The store closures make up 13 to 14 percent of its total brick-and-mortar locations, while the 6,000 workers who will be offered buyouts include those in the retail, supply chain, and corporate departments.

J.C. Penney CEO Marvin Ellison openly attributed the move to competition from online retailers in a statement. "We believe closing stores will also allow us to adjust our business to effectively compete against the growing threat of online retailers," he said. The company expects an annual savings of about $200 million — an important move considering revenues were $3.96 billion in the fourth quarter, versus the expected $3.98 billion, according to Reuters.

Again, no one can argue that store shutterings and layoffs are all that shocking — mall staples like Payless, Wet Seal, BCBG, and The Limited all recently announced major closures.

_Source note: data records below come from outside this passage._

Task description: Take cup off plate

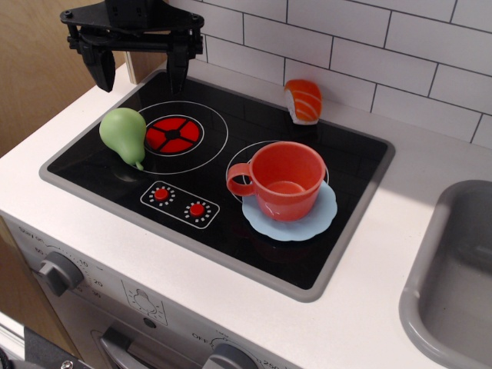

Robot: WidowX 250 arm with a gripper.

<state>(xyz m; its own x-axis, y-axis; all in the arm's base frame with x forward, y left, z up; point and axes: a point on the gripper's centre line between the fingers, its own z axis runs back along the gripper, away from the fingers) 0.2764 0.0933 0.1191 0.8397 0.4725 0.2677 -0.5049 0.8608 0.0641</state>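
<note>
Upright on its plate (315, 221), cup (286, 181) sits unobstructed; pear (124, 134), sushi (304, 100) nearby, hand (140, 71) spread wide

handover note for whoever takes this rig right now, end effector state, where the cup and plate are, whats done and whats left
End effector: open, empty, hanging above the back left corner of the stovetop, well away from the cup.
Cup: upright on the plate, at the front right burner, handle pointing left.
Done: nothing; no grasp yet.
Left: move over the cup, grasp it, lift it off, set it down beside the plate.
</note>
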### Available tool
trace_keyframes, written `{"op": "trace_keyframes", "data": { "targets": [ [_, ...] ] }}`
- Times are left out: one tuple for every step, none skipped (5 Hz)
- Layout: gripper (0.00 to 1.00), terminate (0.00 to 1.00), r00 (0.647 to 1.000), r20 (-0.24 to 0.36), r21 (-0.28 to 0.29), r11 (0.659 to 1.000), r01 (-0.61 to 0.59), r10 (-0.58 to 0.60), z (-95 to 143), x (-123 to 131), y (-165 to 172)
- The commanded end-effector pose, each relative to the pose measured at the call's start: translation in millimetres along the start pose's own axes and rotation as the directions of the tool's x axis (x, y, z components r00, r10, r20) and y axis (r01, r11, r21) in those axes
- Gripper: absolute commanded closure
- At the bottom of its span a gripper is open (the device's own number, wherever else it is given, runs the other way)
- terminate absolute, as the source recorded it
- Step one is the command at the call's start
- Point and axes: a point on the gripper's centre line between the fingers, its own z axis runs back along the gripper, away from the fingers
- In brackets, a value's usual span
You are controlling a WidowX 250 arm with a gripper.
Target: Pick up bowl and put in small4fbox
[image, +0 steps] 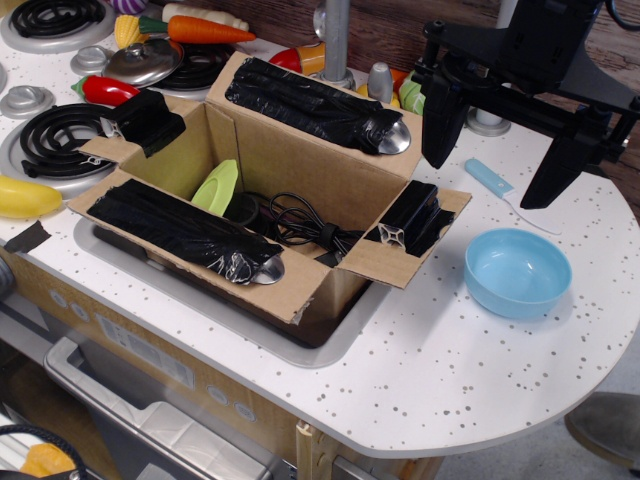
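The light blue bowl [517,271] sits upright and empty on the white speckled counter at the right. The brown cardboard small4fbox [270,160] stands open in the sink at the centre, its four flaps spread and patched with black tape. Inside it lie a lime green piece [217,187] and a black cable [300,222]. My black gripper [495,160] hangs open above the counter, behind and slightly above the bowl, holding nothing. Its two fingers [441,125] point down, wide apart.
A light blue-handled toy knife [490,179] lies between the fingers. Toy stove coils [55,140], a pot lid [145,60], carrot [205,30], red pepper [105,90] and banana [25,197] crowd the back left. A faucet post [335,40] stands behind the box. The counter edge curves at right.
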Motion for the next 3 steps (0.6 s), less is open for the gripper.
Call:
{"op": "trace_keyframes", "data": {
  "targets": [
    [0.00,0.00,1.000,0.000,0.000,1.000,0.000,0.000,0,0,0],
    [0.00,0.00,0.991,0.063,-0.002,0.993,0.122,-0.121,-13,15,-25],
    [0.00,0.00,0.973,0.101,-0.051,0.976,0.213,-0.207,-35,33,-46]
  ]
}}
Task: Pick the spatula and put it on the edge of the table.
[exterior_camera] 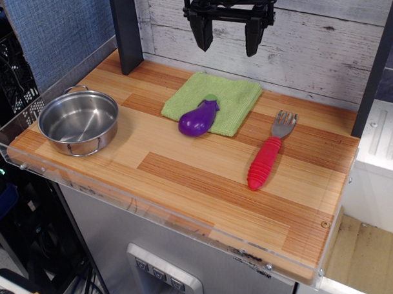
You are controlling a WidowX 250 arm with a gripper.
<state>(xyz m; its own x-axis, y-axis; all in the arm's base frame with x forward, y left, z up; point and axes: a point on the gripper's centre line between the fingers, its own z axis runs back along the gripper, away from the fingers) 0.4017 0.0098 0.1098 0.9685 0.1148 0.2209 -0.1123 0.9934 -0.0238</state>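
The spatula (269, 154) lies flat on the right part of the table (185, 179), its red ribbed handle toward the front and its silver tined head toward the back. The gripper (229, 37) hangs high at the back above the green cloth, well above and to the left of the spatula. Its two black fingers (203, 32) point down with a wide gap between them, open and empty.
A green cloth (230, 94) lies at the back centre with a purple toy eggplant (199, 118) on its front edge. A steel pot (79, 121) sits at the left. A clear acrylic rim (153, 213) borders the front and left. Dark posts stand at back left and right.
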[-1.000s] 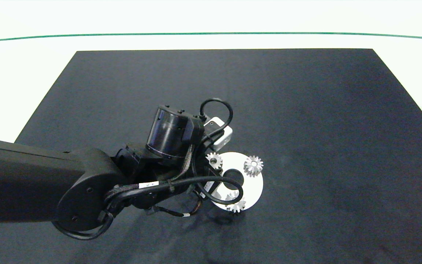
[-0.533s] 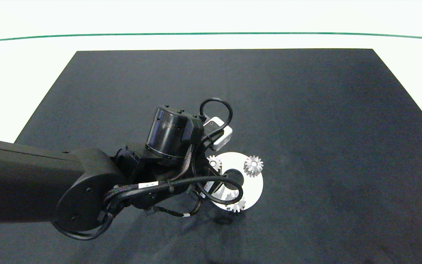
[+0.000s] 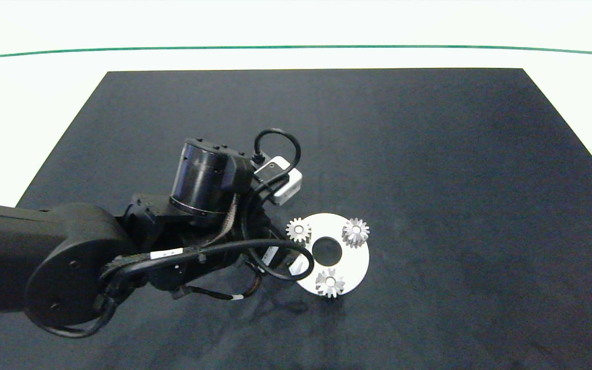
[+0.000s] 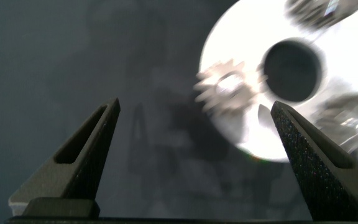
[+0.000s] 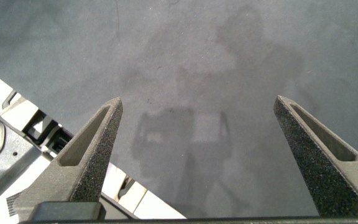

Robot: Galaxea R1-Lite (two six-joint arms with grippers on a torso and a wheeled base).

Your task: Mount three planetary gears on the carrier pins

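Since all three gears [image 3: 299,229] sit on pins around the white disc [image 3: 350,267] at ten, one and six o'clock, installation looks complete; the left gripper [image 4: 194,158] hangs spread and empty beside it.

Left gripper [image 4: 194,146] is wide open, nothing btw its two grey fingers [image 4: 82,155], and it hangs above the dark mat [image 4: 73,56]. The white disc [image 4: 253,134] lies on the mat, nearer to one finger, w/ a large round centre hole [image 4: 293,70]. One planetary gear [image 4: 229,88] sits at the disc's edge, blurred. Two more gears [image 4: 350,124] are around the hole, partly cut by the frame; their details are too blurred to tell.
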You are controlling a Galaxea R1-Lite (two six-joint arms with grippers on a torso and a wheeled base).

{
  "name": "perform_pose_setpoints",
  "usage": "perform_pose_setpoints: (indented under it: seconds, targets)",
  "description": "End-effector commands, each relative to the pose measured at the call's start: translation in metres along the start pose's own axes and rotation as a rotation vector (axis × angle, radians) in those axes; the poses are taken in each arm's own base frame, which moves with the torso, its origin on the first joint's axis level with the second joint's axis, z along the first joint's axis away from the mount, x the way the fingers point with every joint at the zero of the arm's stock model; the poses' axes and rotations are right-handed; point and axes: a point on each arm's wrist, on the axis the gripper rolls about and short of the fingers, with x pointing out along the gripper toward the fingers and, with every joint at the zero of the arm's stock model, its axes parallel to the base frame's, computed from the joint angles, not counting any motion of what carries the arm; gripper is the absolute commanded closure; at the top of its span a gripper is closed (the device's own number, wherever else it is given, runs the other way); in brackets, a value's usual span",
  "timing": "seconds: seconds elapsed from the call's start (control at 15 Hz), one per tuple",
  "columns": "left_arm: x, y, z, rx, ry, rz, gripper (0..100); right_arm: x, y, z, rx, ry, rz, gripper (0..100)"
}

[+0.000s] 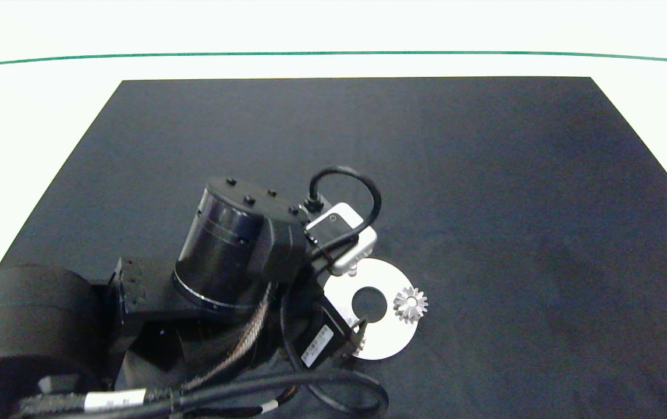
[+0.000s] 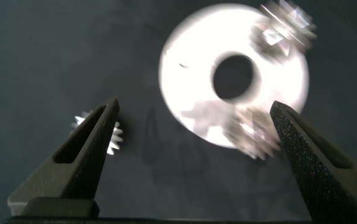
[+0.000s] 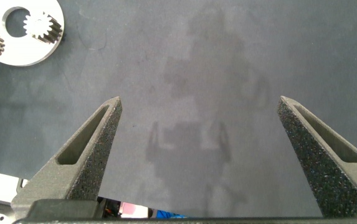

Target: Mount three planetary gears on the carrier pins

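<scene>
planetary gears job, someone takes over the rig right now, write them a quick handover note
Left gripper: open, empty, hovering over the near edge of the white disc.
Right gripper: open, empty, off over bare mat, away from the disc.
Done: two gears sit on the disc, one at its right edge, one at its near edge.
Left: the third gear lies on the mat beside the disc; pick it up and fit it on the remaining pin, which is hidden here.
</scene>
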Motion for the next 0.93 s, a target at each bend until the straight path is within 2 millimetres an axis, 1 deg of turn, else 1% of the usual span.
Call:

But despite how bad cutting stores and employees sounds (and is, for the workers affected), it’s not all bad news: After Macy’s said that it would close 68 stores and cut more than 10,000 jobs, the cost-cutting measures appear to have helped, proving that the secret to surviving as a department store may just be blowing yourself up.

That said, closing stores hasn’t necessarily worked for Penney’s before. But after other attempts to get new shoppers in the door and grow the business have fallen short — remember its Joe Fresh shops-in-shop? Its partnership with Mango? The InStyle-branded salons? Oh, and the Sephora boutiques it’s still got going? — it seems like J.C. Penney is back to less exciting methods to save itself.